Salah satu alasannya karena kejadian force major seperti pandemi Covid-19 yang membuat pasar belum bisa difungsikan. Jika sudah bisa difungsikan maka tidak terjadi gagal bangunan.
"Kerugian negara terjadi karena pasar belum difungsikan," imbuhnya.
Sebelumnya, dalam dakwaan JPU, ketiga terdakwa disebut melakukan korupsi proyek pembangunan Pasar Grogol tahun 2018 senilai Rp2 miliar.
Bangunan pasar tersebut akhirnya tidak dapat digunakan karena dinilai tidak memenuhi standar fasilitas maupun lokasi.
Baca Juga:Pokja ULP Barjas Cilegon Dicecar Hakim, Terkait Kasus Korupsi Pasar Grogol
Di samping itu, proses tender yang dimenangkan oleh CV Edo Pratama dinilai tidak sesuai prosedur.
Akibatnya terjadi kerugian negara sebesar Rp966 juta. JPU juga menyebut CV Edo Putra Pratama sebagai pemenang tender tidak memenuhi kualifikasi.

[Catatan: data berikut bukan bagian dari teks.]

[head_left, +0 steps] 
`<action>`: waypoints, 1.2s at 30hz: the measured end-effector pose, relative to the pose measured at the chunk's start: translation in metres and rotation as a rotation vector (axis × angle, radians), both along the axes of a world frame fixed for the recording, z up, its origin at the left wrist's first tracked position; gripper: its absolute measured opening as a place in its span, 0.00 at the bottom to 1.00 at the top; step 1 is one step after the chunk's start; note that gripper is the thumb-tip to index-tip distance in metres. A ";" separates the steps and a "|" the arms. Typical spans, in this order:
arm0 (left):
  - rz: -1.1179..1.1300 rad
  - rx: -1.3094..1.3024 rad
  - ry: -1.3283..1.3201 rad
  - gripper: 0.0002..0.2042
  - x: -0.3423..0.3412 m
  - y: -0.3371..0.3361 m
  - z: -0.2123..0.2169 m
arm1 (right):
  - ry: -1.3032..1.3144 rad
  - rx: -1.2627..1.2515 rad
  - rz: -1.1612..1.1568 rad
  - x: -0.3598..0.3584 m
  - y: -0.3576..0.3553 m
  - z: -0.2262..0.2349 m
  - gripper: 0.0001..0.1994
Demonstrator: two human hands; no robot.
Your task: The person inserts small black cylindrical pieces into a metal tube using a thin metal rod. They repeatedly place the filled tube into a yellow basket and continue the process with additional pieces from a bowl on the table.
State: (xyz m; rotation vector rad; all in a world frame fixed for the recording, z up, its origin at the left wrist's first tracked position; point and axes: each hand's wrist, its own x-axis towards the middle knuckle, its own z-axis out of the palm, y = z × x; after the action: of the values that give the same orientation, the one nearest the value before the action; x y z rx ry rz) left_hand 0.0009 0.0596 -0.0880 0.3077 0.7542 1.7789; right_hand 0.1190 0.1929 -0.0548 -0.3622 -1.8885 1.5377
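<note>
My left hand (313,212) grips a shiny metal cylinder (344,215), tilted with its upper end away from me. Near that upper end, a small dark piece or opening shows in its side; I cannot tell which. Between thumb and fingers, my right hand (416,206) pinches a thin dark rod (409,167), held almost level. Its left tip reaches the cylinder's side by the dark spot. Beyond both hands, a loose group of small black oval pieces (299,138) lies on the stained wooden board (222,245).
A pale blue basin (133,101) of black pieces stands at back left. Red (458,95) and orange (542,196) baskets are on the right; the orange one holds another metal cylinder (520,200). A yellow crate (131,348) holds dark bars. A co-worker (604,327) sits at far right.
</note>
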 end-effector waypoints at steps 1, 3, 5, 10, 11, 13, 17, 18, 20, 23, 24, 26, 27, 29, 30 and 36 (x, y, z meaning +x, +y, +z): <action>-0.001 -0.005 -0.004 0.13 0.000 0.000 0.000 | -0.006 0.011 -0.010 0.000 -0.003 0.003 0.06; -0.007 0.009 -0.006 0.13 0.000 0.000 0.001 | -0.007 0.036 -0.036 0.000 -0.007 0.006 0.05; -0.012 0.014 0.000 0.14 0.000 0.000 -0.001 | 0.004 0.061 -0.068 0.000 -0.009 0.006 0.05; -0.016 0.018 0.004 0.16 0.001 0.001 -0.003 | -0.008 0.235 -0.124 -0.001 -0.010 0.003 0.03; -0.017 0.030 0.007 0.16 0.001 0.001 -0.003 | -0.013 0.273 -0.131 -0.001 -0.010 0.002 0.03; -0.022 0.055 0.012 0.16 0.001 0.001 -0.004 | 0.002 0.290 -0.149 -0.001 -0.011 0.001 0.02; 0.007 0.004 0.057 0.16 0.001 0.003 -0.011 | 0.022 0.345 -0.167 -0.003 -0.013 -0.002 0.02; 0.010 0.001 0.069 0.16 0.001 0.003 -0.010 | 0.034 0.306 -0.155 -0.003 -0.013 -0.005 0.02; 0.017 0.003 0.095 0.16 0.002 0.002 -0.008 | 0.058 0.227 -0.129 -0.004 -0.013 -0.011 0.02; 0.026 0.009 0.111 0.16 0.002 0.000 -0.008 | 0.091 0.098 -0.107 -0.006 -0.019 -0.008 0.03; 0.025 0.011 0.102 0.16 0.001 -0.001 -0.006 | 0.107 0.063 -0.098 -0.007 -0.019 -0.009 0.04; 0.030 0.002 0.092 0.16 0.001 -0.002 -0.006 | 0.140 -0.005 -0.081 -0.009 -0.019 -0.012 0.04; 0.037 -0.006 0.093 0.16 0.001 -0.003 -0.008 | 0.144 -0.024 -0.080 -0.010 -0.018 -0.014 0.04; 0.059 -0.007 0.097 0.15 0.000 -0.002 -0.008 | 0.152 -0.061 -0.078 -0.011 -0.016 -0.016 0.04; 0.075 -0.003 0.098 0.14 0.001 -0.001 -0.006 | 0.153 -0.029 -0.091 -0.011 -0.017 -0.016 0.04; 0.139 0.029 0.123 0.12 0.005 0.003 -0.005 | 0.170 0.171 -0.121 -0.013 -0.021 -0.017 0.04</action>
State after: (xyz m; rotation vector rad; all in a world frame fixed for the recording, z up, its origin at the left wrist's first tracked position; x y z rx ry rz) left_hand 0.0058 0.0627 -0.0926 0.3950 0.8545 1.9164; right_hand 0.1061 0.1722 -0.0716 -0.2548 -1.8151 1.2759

"Proses tender hanya bersifat pemeriksaan administrasi dokumen tapi tidak memastikan keabsahan dan realita yang seharusnya dipastikan dan dibuktikan kebenarannya untuk memastikan memilih penyedia jasa konstruksi yang tepat agar proyek dapat diselesaikan sesuai rencana," ujar JPU Achmad Afriansyah dalam sidang dakwaan pada Senin (25/9/2023) silam.
Selain itu, lokasi pasar dinilai menyalahi aturan karena tidak dibangun di lahan milik Pemkot Cilegon.
Terdakwa Septer memindahkan lokasi pasar ke Puri Krakatau Hijau yang merupakan lahan milik sebuah perusahaan pengembang, PT Laguna Cipta Karya.
Baca Juga:Tak Cuma Jadikan Ojol Tenaga Ahli, Terdakwa Korupsi Pasar Grogol Palsukan Surat Dukungan Tender
Terdakwa Septer juga belakangan diketahui bukanlah pemilik perusahaan, Ia hanya meminjam bendera CV Edo Putra Pratama yang merupakan milik Neti Susmaida.